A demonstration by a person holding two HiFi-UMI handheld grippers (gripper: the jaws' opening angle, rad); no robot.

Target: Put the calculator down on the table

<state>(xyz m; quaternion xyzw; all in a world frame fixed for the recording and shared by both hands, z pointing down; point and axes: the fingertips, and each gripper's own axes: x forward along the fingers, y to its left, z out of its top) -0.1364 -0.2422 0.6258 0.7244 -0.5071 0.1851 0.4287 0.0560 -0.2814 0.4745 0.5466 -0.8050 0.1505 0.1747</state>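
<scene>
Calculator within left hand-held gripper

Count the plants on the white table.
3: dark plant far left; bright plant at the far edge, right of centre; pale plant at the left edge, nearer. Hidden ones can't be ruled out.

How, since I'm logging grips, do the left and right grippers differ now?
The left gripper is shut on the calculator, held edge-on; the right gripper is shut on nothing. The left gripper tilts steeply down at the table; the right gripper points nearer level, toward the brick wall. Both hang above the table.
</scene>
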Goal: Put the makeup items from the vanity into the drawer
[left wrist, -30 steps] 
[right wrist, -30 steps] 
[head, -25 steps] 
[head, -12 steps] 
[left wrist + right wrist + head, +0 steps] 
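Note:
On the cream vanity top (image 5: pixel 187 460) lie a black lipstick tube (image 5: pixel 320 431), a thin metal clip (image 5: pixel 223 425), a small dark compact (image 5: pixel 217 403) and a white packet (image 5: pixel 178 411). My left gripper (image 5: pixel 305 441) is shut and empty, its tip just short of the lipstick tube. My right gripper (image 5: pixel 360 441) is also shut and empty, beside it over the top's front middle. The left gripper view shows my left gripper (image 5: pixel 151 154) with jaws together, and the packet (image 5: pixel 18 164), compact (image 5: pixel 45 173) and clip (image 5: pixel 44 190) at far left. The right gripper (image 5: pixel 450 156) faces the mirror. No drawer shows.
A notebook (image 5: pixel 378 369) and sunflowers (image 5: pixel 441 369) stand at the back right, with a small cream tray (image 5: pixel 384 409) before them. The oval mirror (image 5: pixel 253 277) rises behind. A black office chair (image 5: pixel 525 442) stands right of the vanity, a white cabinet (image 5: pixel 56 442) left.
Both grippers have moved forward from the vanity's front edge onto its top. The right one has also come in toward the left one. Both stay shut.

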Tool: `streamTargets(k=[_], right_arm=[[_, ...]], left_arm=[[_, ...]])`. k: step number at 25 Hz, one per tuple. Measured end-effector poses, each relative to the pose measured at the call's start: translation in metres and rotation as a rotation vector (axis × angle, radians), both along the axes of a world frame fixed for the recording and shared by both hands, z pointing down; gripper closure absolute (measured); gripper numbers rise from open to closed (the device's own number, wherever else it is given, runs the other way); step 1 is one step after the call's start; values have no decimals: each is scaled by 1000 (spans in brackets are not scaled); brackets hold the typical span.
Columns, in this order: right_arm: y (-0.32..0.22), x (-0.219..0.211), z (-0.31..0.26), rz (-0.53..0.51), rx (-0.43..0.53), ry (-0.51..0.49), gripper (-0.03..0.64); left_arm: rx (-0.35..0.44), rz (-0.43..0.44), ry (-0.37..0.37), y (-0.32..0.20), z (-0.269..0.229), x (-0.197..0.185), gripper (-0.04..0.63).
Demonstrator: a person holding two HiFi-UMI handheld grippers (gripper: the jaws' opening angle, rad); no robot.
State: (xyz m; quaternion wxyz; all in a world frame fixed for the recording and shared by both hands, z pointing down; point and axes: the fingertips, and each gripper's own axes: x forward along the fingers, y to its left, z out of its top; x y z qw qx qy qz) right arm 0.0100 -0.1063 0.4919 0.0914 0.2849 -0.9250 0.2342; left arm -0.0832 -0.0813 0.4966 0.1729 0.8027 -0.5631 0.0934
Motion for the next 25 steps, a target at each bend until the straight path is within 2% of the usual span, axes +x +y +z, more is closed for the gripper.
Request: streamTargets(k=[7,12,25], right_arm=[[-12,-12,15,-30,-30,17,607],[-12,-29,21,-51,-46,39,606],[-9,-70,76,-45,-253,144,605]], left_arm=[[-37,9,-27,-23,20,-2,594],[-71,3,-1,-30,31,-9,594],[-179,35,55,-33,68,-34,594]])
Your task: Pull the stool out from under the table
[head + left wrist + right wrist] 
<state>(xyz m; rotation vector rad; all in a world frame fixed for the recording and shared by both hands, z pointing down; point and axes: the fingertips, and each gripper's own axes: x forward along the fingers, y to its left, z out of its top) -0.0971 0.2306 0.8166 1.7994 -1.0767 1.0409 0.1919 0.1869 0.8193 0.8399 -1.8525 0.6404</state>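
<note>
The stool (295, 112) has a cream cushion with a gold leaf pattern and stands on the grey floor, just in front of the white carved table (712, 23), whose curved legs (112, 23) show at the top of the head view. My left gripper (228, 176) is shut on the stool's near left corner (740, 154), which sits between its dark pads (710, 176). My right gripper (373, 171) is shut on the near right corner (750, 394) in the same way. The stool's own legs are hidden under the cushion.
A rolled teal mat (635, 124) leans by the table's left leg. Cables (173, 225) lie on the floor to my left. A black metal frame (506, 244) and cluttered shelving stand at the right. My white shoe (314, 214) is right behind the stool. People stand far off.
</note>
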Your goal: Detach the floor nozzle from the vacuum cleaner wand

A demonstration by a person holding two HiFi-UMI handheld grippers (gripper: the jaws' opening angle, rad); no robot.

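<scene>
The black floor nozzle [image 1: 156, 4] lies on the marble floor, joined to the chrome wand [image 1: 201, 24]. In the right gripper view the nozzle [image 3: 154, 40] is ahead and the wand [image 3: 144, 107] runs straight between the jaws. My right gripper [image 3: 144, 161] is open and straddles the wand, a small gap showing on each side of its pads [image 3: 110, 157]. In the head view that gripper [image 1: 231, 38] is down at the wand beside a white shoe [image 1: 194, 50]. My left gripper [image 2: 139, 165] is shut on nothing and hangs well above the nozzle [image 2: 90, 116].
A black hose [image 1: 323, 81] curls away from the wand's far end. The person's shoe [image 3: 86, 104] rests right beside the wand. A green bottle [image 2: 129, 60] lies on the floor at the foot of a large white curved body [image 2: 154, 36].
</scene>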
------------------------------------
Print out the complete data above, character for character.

A demonstration by a person holding two HiFi-UMI handheld grippers (gripper: the jaws' opening angle, rad); no robot.

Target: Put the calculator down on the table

<state>(xyz m; quaternion xyzw; all in a world frame fixed for the recording and shared by both hands, z pointing down; point and axes: the fingertips, and each gripper's own axes: x forward along the fingers, y to its left, z out of its top) -0.1364 -0.2422 0.6258 0.7244 -0.5071 0.1851 0.4287 0.0560 -0.2814 0.4745 0.5466 -0.8050 0.1505 0.1747</state>
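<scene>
Calculator within left hand-held gripper

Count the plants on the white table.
3: dark plant far left; bright plant at the far edge, right of centre; pale plant at the left edge, nearer. Hidden ones can't be ruled out.

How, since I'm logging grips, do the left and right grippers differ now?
The left gripper is shut on the calculator, held edge-on; the right gripper is shut on nothing. The left gripper tilts steeply down at the table; the right gripper points nearer level, toward the brick wall. Both hang above the table.
</scene>
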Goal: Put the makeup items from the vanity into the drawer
[left wrist, -30 steps] 
[right wrist, -30 steps] 
[head, -25 steps] 
[head, -12 steps] 
[left wrist + right wrist + head, +0 steps] 
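Note:
On the cream vanity top (image 5: pixel 187 460) lie a black lipstick tube (image 5: pixel 320 431), a thin metal clip (image 5: pixel 223 425), a small dark compact (image 5: pixel 217 403) and a white packet (image 5: pixel 178 411). My left gripper (image 5: pixel 305 441) is shut and empty, its tip just short of the lipstick tube. My right gripper (image 5: pixel 360 441) is also shut and empty, beside it over the top's front middle. The left gripper view shows my left gripper (image 5: pixel 151 154) with jaws together, and the packet (image 5: pixel 18 164), compact (image 5: pixel 45 173) and clip (image 5: pixel 44 190) at far left. The right gripper (image 5: pixel 450 156) faces the mirror. No drawer shows.
A notebook (image 5: pixel 378 369) and sunflowers (image 5: pixel 441 369) stand at the back right, with a small cream tray (image 5: pixel 384 409) before them. The oval mirror (image 5: pixel 253 277) rises behind. A black office chair (image 5: pixel 525 442) stands right of the vanity, a white cabinet (image 5: pixel 56 442) left.
Both grippers have moved forward from the vanity's front edge onto its top. The right one has also come in toward the left one. Both stay shut.
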
Tool: `streamTargets(k=[_], right_arm=[[_, ...]], left_arm=[[_, ...]])`. k: step number at 25 Hz, one per tuple. Measured end-effector poses, each relative to the pose measured at the call's start: translation in metres and rotation as a rotation vector (axis × angle, radians), both along the axes of a world frame fixed for the recording and shared by both hands, z pointing down; gripper closure absolute (measured); gripper numbers rise from open to closed (the device's own number, wherever else it is given, runs the other way); step 1 is one step after the call's start; values have no decimals: each is scaled by 1000 (spans in brackets are not scaled); brackets hold the typical span.
Columns, in this order: right_arm: y (-0.32..0.22), x (-0.219..0.211), z (-0.31..0.26), rz (-0.53..0.51), rx (-0.43..0.53), ry (-0.51..0.49), gripper (-0.03..0.64); left_arm: rx (-0.35..0.44), rz (-0.43..0.44), ry (-0.37..0.37), y (-0.32..0.20), z (-0.269..0.229), x (-0.197..0.185), gripper (-0.04..0.63).
Demonstrator: a person holding two HiFi-UMI handheld grippers (gripper: the jaws' opening angle, rad); no robot.
State: (xyz m; quaternion wxyz; all in a world frame fixed for the recording and shared by both hands, z pointing down; point and axes: the fingertips, and each gripper's own axes: x forward along the fingers, y to its left, z out of its top; x y z qw qx qy qz) right arm 0.0100 -0.1063 0.4919 0.0914 0.2849 -0.9250 0.2342; left arm -0.0832 -0.0813 0.4966 0.1729 0.8027 -0.5631 0.0934
Motion for the next 25 steps, a target at each bend until the straight path is within 2% of the usual span, axes +x +y +z, more is closed for the gripper.
Request: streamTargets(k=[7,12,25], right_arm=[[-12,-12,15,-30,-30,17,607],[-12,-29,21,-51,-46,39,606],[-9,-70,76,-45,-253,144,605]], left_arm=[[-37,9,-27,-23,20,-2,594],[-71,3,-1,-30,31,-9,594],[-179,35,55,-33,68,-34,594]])
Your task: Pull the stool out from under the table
[head + left wrist + right wrist] 
<state>(xyz m; rotation vector rad; all in a world frame fixed for the recording and shared by both hands, z pointing down; point and axes: the fingertips, and each gripper's own axes: x forward along the fingers, y to its left, z out of its top) -0.0971 0.2306 0.8166 1.7994 -1.0767 1.0409 0.1919 0.1869 0.8193 0.8399 -1.8525 0.6404</state>
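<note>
The stool (295, 112) has a cream cushion with a gold leaf pattern and stands on the grey floor, just in front of the white carved table (712, 23), whose curved legs (112, 23) show at the top of the head view. My left gripper (228, 176) is shut on the stool's near left corner (740, 154), which sits between its dark pads (710, 176). My right gripper (373, 171) is shut on the near right corner (750, 394) in the same way. The stool's own legs are hidden under the cushion.
A rolled teal mat (635, 124) leans by the table's left leg. Cables (173, 225) lie on the floor to my left. A black metal frame (506, 244) and cluttered shelving stand at the right. My white shoe (314, 214) is right behind the stool. People stand far off.
</note>
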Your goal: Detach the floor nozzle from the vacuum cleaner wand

A demonstration by a person holding two HiFi-UMI handheld grippers (gripper: the jaws' opening angle, rad); no robot.

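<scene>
The black floor nozzle [image 1: 156, 4] lies on the marble floor, joined to the chrome wand [image 1: 201, 24]. In the right gripper view the nozzle [image 3: 154, 40] is ahead and the wand [image 3: 144, 107] runs straight between the jaws. My right gripper [image 3: 144, 161] is open and straddles the wand, a small gap showing on each side of its pads [image 3: 110, 157]. In the head view that gripper [image 1: 231, 38] is down at the wand beside a white shoe [image 1: 194, 50]. My left gripper [image 2: 139, 165] is shut on nothing and hangs well above the nozzle [image 2: 90, 116].
A black hose [image 1: 323, 81] curls away from the wand's far end. The person's shoe [image 3: 86, 104] rests right beside the wand. A green bottle [image 2: 129, 60] lies on the floor at the foot of a large white curved body [image 2: 154, 36].
</scene>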

Work on the exercise is now finished.